- [Prompt] Return the listing that follows exactly, with no pictures included.

- [Data]
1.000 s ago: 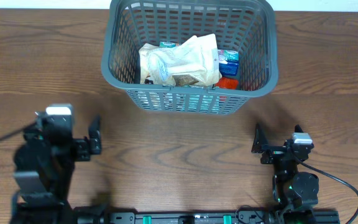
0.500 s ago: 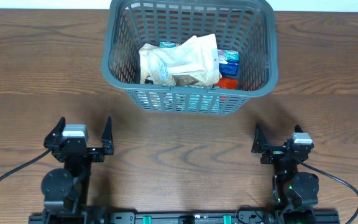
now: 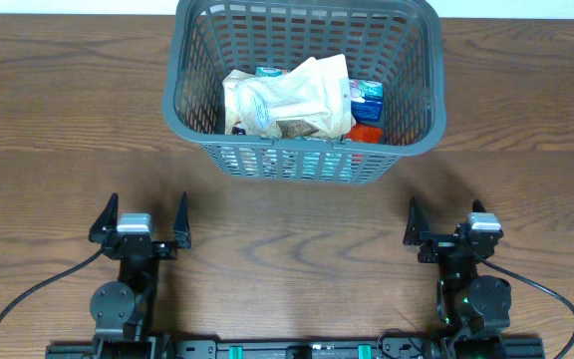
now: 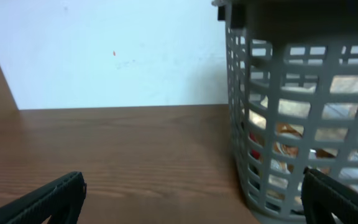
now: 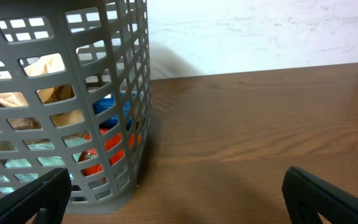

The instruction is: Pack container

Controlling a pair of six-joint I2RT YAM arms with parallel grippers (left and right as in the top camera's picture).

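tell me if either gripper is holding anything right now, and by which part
Nothing is held. The left gripper and right gripper both stand open and empty over bare table, short of the container.

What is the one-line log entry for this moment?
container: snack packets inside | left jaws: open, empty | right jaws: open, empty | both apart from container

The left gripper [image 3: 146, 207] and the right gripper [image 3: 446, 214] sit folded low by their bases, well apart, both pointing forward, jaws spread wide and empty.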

- [Exercise response]
1.000 s ago: 
0.500 s ago: 
now: 
now: 
now: 

The instruction is: Pack container

Controlling a pair of six-joint I2RT YAM arms with parallel grippers (left and right as in the top camera's picture).

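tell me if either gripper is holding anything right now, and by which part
Nothing is held. The left gripper and right gripper both stand open and empty over bare table, short of the container.

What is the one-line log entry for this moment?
container: snack packets inside | left jaws: open, empty | right jaws: open, empty | both apart from container

The left gripper [image 3: 146, 207] and the right gripper [image 3: 446, 214] sit folded low by their bases, well apart, both pointing forward, jaws spread wide and empty.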

The exercise is now done.